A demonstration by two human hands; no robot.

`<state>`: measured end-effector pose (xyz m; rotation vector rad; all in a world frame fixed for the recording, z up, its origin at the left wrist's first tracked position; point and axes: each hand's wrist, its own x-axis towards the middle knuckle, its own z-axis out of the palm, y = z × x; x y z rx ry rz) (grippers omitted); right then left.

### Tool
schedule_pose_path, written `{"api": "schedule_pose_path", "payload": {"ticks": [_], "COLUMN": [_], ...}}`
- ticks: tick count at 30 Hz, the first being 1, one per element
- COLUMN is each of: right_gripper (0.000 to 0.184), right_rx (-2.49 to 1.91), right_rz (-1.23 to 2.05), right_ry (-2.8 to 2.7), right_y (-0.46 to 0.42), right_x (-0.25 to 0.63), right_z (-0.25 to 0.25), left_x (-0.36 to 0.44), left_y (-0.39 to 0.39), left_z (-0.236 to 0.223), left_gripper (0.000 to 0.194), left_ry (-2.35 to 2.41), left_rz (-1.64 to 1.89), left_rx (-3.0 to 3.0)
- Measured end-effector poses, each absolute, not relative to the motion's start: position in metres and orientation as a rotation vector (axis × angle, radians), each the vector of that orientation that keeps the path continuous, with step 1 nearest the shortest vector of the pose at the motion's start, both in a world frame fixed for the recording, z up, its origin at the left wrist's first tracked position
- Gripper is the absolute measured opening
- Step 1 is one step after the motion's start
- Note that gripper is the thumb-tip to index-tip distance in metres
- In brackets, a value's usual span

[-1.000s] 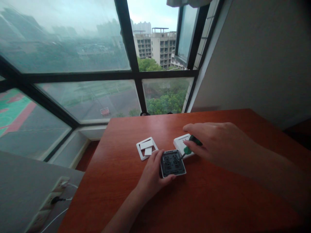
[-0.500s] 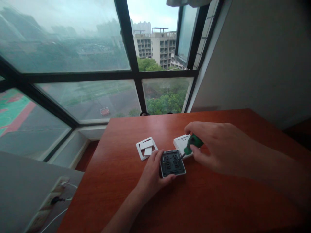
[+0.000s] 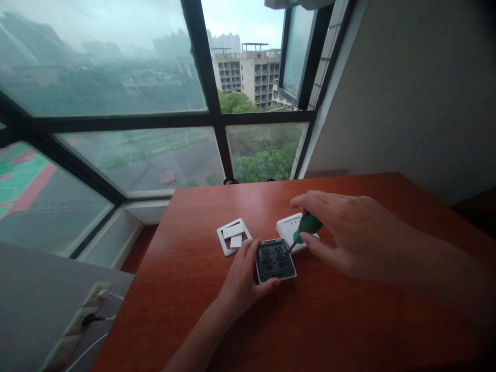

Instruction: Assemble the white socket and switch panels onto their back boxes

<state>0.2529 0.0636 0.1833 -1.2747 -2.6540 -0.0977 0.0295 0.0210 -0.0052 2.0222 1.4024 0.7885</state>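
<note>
A square wall switch point(image 3: 276, 262), white at its edges with a dark inner face turned up, lies on the brown table. My left hand point(image 3: 244, 271) grips it from the left, thumb along the near edge and fingers at the far left corner. In my right hand point(image 3: 333, 232) is a screwdriver point(image 3: 307, 226) with a green handle, held slanting. Its tip meets the right part of the switch's dark face; the exact spot is too small to make out. Behind the screwdriver sits a white socket panel point(image 3: 289, 225), partly hidden by the tool and my fingers.
A white square frame point(image 3: 222, 243) with two loose white plates point(image 3: 236, 241) on it lies left of the switch. The table point(image 3: 186, 243) reaches to the window point(image 3: 217, 120). Wall sockets with plugged cables point(image 3: 90, 319) are at the lower left.
The screwdriver's handle has turned a little within my right hand, and the fingers have shifted slightly left. My left hand and the switch stay in place.
</note>
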Motion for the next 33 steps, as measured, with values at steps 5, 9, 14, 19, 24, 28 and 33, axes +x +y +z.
{"api": "schedule_pose_path", "payload": {"ticks": [5, 9, 14, 19, 24, 28, 33], "right_gripper": [0.037, 0.029, 0.031, 0.021, 0.016, 0.016, 0.015], "right_rx": [-1.464, -1.334, -1.114, -1.174, -1.255, -1.293, -1.288], "right_rz": [-0.324, -0.165, 0.305, 0.342, 0.401, 0.440, 0.484], "right_ry": [-2.579, -2.601, -2.544, -2.341, -2.253, -2.214, -2.192], "right_y": [0.070, 0.073, 0.067, 0.059, 0.052, 0.045, 0.039], "right_x": [0.252, 0.257, 0.269, 0.287, 0.308, 0.317, 0.321], "right_z": [0.174, 0.171, 0.178, 0.180, 0.163, 0.147, 0.137], "left_x": [0.030, 0.029, 0.029, 0.035, 0.057, 0.075, 0.082], "left_y": [0.021, 0.021, 0.023, 0.032, 0.049, 0.060, 0.066], "left_z": [-0.005, -0.004, 0.010, 0.040, 0.068, 0.075, 0.074], "left_gripper": [0.087, 0.087, 0.080, 0.039, 0.012, 0.012, 0.016], "left_ry": [1.412, 1.417, 1.450, 1.486, 1.301, 1.271, 1.304], "left_rz": [0.792, 0.779, 0.742, 0.641, 0.248, 0.011, -0.103], "left_rx": [2.020, 2.040, 2.157, 2.356, 2.568, 2.691, 2.709]}}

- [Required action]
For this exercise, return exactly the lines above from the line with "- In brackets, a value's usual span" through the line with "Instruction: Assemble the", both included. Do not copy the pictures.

- [Response below]
- In brackets, a value's usual span

[-1.000s] 
[-0.500s] 
[+0.000s] 

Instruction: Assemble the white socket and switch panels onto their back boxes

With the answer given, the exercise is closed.